Everything we do includes an education and training component. Our lab is open to all motivated and interested students and researchers. Our lab is inclusive. We strive to communicate science to a diverse audience with the goal of increasing people's appreciation of nature, the richness and beauty of life forms, and enhancing curiosity to understand ecological and evolutionary processes. Our mission is to do science for the good of biodiversity conservation.
Here are some examples of education and training activities in our lab.
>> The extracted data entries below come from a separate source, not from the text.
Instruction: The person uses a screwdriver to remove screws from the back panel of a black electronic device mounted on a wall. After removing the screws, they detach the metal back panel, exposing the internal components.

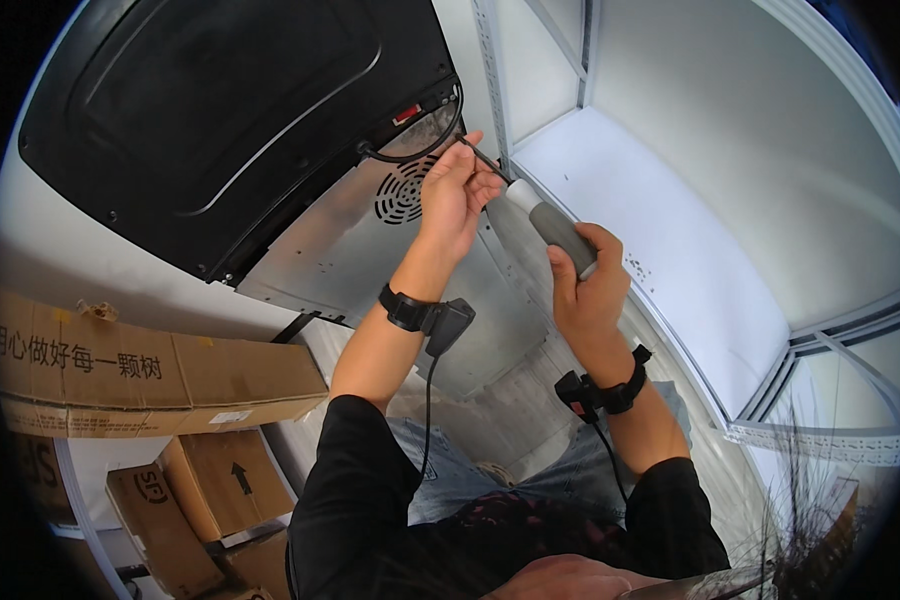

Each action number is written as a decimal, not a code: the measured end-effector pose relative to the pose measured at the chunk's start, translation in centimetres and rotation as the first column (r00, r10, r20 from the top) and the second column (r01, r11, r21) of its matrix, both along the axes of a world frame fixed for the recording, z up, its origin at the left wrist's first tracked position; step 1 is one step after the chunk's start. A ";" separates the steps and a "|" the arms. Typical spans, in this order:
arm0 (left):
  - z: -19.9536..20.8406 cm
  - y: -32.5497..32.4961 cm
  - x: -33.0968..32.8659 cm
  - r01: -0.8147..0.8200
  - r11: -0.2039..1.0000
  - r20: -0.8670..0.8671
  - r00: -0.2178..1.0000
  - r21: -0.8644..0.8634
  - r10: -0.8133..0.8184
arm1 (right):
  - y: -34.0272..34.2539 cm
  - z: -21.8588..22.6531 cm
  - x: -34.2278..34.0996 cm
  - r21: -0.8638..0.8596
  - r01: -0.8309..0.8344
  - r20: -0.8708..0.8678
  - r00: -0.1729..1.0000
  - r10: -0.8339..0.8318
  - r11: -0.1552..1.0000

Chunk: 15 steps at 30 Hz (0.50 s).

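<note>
A screwdriver [560,233] with a grey and white handle and a thin dark shaft slants up to the left. My right hand [592,285] is closed around the rear of its handle. At the other end, my left hand [454,195] pinches the shaft close to the tip, its remaining fingers curled. The tip lies at the side edge of a black appliance panel [270,90] with a bare metal plate [370,240]; my fingers hide what it touches. Beside my left hand, a black cable [410,158] loops past a red switch [407,114] and round vent slots [402,192].
White metal-framed shelving [660,220] stands to the right, with small dark bits [638,268] on its white board. At the lower left, a long cardboard box [150,375] lies above several smaller cartons [232,485]. Cabled devices are strapped to both my wrists.
</note>
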<state>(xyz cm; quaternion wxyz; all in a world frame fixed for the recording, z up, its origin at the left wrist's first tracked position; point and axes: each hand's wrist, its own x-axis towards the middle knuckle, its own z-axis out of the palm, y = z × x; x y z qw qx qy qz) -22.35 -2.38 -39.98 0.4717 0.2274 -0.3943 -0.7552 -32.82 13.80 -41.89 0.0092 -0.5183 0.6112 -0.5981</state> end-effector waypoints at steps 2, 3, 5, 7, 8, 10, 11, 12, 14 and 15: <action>0.6 0.5 -0.2 0.012 1.000 0.007 1.000 0.016 -0.012 | -0.3 0.2 -0.1 -0.041 0.035 0.006 0.999 -0.034 0.999; 0.6 0.4 -0.2 0.020 1.000 -0.008 1.000 0.014 -0.020 | -0.7 0.5 -0.2 -0.165 0.056 -0.040 0.997 -0.063 0.985; 0.2 0.1 -0.1 0.035 0.999 -0.039 0.999 0.010 -0.035 | -1.7 0.9 -0.2 -0.338 0.043 -0.097 0.992 -0.081 0.940; -0.4 -0.4 -0.1 0.042 0.999 -0.077 0.996 0.003 -0.042 | -1.7 0.3 -0.4 -0.366 -0.046 -0.116 0.993 0.004 0.929; -0.7 -0.6 -0.1 0.045 0.999 -0.095 0.994 0.000 -0.045 | -1.5 -0.1 -0.4 -0.346 -0.110 -0.113 0.991 0.075 0.932; -0.8 -0.6 0.0 0.047 0.999 -0.078 0.996 0.008 -0.046 | -0.4 0.5 -0.1 -0.141 -0.078 -0.070 0.995 0.068 0.987; -0.8 -0.6 0.1 0.047 0.999 -0.068 0.997 0.012 -0.046 | -0.1 0.9 0.0 -0.035 -0.064 -0.050 0.997 0.062 0.997; -0.8 -0.5 0.1 0.062 0.998 -0.067 0.996 0.011 -0.061 | 0.1 1.1 -0.1 0.023 -0.068 0.037 0.997 0.067 0.997; -0.5 -0.3 0.3 0.092 0.996 -0.063 0.994 0.010 -0.091 | 0.0 1.3 -0.5 0.137 -0.090 0.209 0.976 0.060 0.986; -0.5 -0.3 0.4 0.104 0.994 -0.060 0.993 0.012 -0.103 | -0.4 1.4 -0.5 -0.011 -0.029 0.100 0.995 0.030 1.000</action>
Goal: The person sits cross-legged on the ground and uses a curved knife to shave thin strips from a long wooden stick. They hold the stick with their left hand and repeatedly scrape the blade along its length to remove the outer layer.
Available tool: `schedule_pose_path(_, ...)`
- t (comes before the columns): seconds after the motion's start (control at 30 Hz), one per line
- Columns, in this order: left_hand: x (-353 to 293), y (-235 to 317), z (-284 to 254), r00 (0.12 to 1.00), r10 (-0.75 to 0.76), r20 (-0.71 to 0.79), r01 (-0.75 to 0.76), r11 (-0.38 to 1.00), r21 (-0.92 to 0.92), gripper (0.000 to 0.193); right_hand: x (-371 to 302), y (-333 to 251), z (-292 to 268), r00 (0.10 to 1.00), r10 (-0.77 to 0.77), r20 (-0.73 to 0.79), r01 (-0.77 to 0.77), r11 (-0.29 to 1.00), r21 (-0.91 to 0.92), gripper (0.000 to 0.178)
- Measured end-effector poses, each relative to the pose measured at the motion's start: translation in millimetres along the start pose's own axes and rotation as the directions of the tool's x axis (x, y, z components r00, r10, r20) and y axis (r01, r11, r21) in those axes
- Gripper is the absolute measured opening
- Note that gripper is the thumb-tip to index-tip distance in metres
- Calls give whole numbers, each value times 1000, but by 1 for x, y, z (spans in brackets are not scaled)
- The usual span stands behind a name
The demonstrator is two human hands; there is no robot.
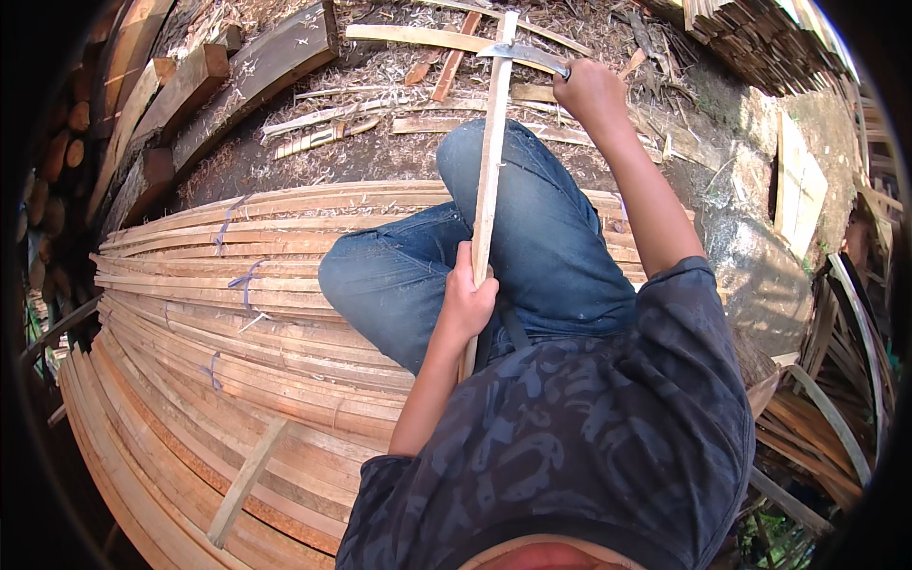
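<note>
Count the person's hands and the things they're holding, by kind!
Hands: 2 (left hand, right hand)
Long wooden strip, in the left hand: 1
Curved blade, in the right hand: 1
Total: 4

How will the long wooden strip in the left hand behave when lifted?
The wooden strip is probably fairly stiff, since it runs nearly straight from the left hand up to the curved knife. Its slenderness suggests it's light for its length. Its flat-looking sides make rolling unlikely.
</note>
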State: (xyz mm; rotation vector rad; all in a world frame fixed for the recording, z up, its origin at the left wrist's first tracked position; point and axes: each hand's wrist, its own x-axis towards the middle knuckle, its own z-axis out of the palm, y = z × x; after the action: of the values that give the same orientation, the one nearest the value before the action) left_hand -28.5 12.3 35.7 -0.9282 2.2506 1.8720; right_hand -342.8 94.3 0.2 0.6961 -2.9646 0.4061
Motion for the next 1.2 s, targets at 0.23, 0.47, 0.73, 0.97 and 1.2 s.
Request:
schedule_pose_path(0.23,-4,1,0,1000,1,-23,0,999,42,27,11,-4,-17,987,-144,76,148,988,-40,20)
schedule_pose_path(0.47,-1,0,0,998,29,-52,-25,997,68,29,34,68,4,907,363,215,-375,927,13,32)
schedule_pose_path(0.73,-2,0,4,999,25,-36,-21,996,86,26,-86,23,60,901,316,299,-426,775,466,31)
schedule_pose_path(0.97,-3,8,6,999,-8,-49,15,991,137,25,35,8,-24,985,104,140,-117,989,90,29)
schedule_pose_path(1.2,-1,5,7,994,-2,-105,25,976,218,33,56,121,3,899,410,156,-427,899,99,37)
Field courses in the Amazon-Andes region
The eastern slopes of the Andes are among the most species-rich regions on the planet. Since 2012 we have organized or participated in six field courses in Peru, training students and teachers in tropical biology and disease ecology. Courses with the Amazon Center for Environmental Education and Research, http://www.aceer.org/) in the lowland Amazon trained over 80 primary and secondary school teachers in tropical ecology. The video below (https://www.youtube.com/watch?v=-UHSPzHUpvM) summarizes some of the content and activities covered during the lowland course (video in Spanish). Courses in the cloud forests and high Andes trained groups of over 60 international students, including students from the US, Peru, Latin America and Europe in studies of wildlife diseases and climate change using amphibians as study organisms.
qPCR training at FIU
FIU is the the largest producer of STEM (Science, Technology, Engineering and Math) degrees for minorities in the country. We are very well positioned to provide training that will prepare minority STEM graduates for their degrees and careers. Practical knowledge of laboratory techniques, especially molecular techniques, is essential to develop a competitive set of skills for the job market, and to prepare graduates for future challenges facing our society. Our lab has an open door policy to students interested in learning the principles of qPCR, a technique we routinely use for our research. Since 2013, our lab has trained more than 20 undergraduate and graduate students, many from underrepresented groups in STEM, in these molecular techniques.